'Home'...and the status quo?

loo fletcher, founder, suicide prevention collective

Loo offers a unique insight into the relationship between ‘home’ and mental health and featured on the Channel 4 social experiment which explored loneliness and the housing crisis across different generations. Loo’s perspective highlights one of the reasons why building homes is not just about bricks and mortar but creating places where people can thrive.

‘Home’ is a space to feel oneness - it should house feelings of connection, safety and sustainability. The pandemic has put a magnifying glass on the housing and loneliness crises that exist within society, thus calling into question the importance of physical, emotional and mental spaces. It truly is imperative that we look beyond ‘home’ as merely four walls. During the last eighteen months we have been forced to do things differently, and this mirrors the philosophy I continue to live by… that the status quo is not always your status quo and you need to ask the ‘whys’ in life no matter how hard that may feel at the time. Only then will you feel at ‘home.’ My experience is that size, age or occupation really does not matter when it comes to creating ‘home.’
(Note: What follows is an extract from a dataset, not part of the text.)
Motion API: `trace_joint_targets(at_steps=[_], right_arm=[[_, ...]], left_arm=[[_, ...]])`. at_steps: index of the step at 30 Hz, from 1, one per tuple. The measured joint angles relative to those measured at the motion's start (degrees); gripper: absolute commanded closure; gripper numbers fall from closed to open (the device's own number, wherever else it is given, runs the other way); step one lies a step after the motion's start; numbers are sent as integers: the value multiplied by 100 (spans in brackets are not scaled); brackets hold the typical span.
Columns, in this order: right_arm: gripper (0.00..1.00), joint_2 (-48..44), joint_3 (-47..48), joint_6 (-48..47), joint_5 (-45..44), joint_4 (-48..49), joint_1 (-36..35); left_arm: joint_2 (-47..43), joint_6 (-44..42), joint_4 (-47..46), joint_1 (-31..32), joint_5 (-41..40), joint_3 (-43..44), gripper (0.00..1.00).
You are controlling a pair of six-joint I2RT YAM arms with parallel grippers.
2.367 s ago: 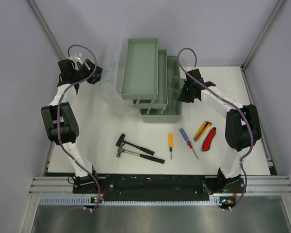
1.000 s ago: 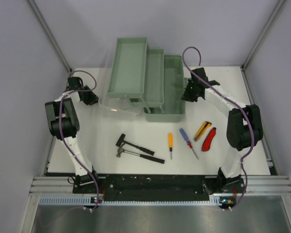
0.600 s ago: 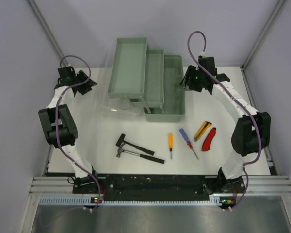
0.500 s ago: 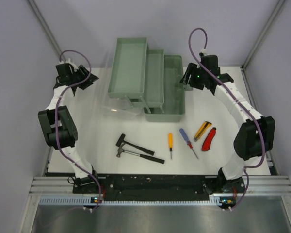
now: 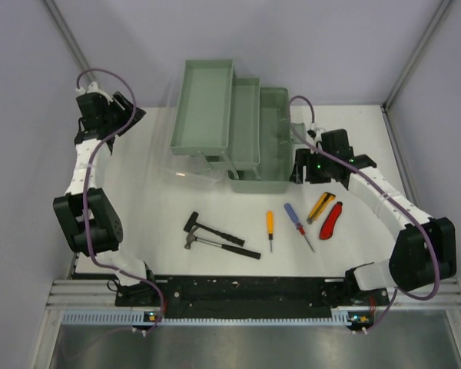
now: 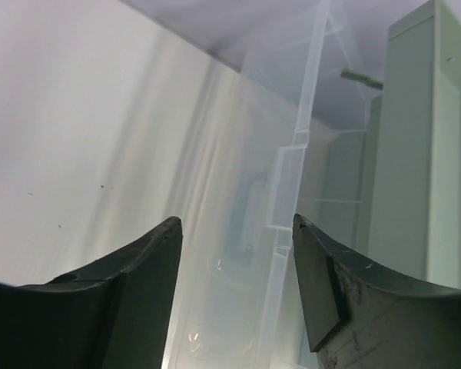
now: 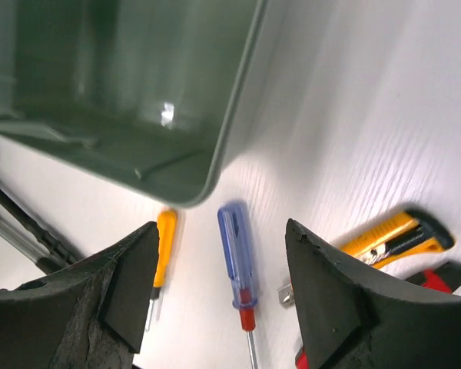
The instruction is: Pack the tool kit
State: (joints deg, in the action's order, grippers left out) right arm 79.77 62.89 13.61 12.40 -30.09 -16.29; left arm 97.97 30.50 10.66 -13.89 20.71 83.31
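top external: the toolbox [image 5: 275, 154] stands open at the back of the table [image 5: 138, 207], its fold-out trays [image 5: 206, 104] stepped up to the left and the translucent lid [image 5: 186, 165] lying beside them. in front lie two hammers [image 5: 215, 234], an orange screwdriver [image 5: 270, 227], a blue screwdriver [image 5: 296, 221], a yellow cutter [image 5: 321, 206] and a red cutter [image 5: 332, 220], none yet in the box. the left gripper [image 5: 129, 114] hangs well left of the lid; the right gripper [image 5: 300, 166] is at the box's near right corner.

left wrist: the fingers [image 6: 142, 280] stand wide with nothing between them, facing the lid's edge. the lid looks thin and probably flexes, so a rim hold suits it better than the flat.

right wrist: the jaws are spread wide and empty above the blue screwdriver, with the orange one just beside the left finger. these tools look light and rigid. the smooth round handles may roll or slip, so i would pinch mid-handle, across the axis. the hammers are likely head-heavy and best taken near the head, the cutters across their flat bodies.
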Motion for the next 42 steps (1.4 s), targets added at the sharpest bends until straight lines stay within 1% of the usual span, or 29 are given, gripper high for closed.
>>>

My journey to seeing ‘home’ as an integral patch within my overall wellbeing patchwork quilt came from the need to build a connection with myself. A couple of years ago I had a mental breakdown. That morning I physically woke up but mentally I was silent. I was at Law School at the University of Bristol pursuing a career as a barrister that I had mapped out for myself from a young age.  Like many others, I developed my sense of self in the context of the ‘other’ - be it career, achievements or belongings - until my mind said no more. The silence and numbness lasted a few months. It was during this period I created an experiment with myself. How about truly aligning with myself no matter whether that meant I was a ‘failure’ in the eyes of the older life I left behind? The silence created the mental space my inner being was craving and I had a blank canvas to create the life that allowed me to just be. I chucked away the idea of goals and looked more at my values; caring, creativity, kindness and spirituality all jumped out at me and these became the bedrocks of the life I needed to curate for myself. 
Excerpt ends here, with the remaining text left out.